Sherwan Sherwani, editor-in-chief of monthly magazine Bashur, was arrested at his home in Erbil on Wednesday without a warrant by "police officers, four of whom were in plainclothes", said the New York-based Committee to Protect Journalists.
"If the regional government seeks to operate under the rule of law, they cannot make journalists disappear on a whim," the watchdog CPJ said in a statement Thursday.
Sherwani is known for hard-hitting investigations into corruption and embezzlement in the autonomous region of northern Iraq.
Local human rights groups also raised concern over Badal Barwari, a schoolteacher and political organiser, who was detained in August by Kurdish security forces.

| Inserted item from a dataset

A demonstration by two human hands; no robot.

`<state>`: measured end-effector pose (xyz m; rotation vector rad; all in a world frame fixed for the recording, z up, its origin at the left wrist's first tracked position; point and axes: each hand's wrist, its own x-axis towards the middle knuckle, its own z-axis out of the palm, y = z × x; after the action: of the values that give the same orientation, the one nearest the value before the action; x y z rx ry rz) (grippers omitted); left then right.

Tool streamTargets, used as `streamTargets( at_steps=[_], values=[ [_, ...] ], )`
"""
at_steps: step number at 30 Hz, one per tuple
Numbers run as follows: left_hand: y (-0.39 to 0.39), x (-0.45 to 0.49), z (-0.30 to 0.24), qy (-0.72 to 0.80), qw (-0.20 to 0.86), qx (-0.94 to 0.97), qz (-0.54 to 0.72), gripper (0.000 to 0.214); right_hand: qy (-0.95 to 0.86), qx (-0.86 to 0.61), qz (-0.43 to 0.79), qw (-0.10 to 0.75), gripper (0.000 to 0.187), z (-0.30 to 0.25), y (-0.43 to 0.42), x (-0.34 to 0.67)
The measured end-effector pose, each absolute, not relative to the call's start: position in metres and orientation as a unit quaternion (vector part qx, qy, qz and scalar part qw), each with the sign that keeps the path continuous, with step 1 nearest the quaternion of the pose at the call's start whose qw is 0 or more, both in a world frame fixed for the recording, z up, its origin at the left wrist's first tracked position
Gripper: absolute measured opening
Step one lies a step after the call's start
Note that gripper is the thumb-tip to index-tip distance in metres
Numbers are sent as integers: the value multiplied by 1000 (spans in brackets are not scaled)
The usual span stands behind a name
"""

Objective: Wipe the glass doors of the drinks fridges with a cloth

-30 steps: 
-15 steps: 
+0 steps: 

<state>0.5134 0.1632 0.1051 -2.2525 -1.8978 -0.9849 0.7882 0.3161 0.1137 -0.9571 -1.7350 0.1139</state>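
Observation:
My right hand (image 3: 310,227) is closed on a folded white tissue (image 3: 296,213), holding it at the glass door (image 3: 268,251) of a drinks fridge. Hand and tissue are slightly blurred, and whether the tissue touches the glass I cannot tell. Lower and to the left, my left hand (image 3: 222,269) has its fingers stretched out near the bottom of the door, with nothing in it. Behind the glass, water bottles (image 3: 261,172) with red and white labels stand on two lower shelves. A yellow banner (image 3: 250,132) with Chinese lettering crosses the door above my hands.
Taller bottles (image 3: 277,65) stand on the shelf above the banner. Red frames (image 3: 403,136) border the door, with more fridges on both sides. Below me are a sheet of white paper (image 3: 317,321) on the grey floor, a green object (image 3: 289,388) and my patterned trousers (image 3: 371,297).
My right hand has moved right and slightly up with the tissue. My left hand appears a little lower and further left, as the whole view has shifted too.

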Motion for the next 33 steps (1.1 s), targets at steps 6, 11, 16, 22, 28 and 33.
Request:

Barwari had called for protests in the town of Dohuk near the border with Turkey TO demanding payment of civil servant salaries.
He was due to be released on October 4 but remains in custody and his family have not seen him.
Since January, the Kurdistan Regional Government (KRG) has paid only six months worth of salaries to its 1.2 million civil servants.
In June, it slashed salaries of public sector employees by over 20 percent for those earning more than $250 a month.
Rallies in Dohuk and Erbil, the capital of cash-strapped Iraqi Kurdistan whose government is led by the Kurdistan Democratic Party (KDP), are regularly dispersed.
Dhiya Butros, head of Kurdistan's Human Rights Commission, told local media last week that since late August 305 people have been arrested, with 19 still detained.
Kurdistan-based METRO Center for Journalists Rights and Advocacy recorded 88 violations against 62 journalists and media outlets in the first six months of 2020.
Earlier this week, Human Rights Watch (HRW) accused Kurdish authorities of "unlawfully" closing two offices of a private television channel, "apparently for covering protests and for broadcasts critical" of the KDP.
Iraqi Kurdistan, which presents itself as a haven for Iraqi dissidents and foreign investors, is often singled out by rights groups over freedom of expression issues.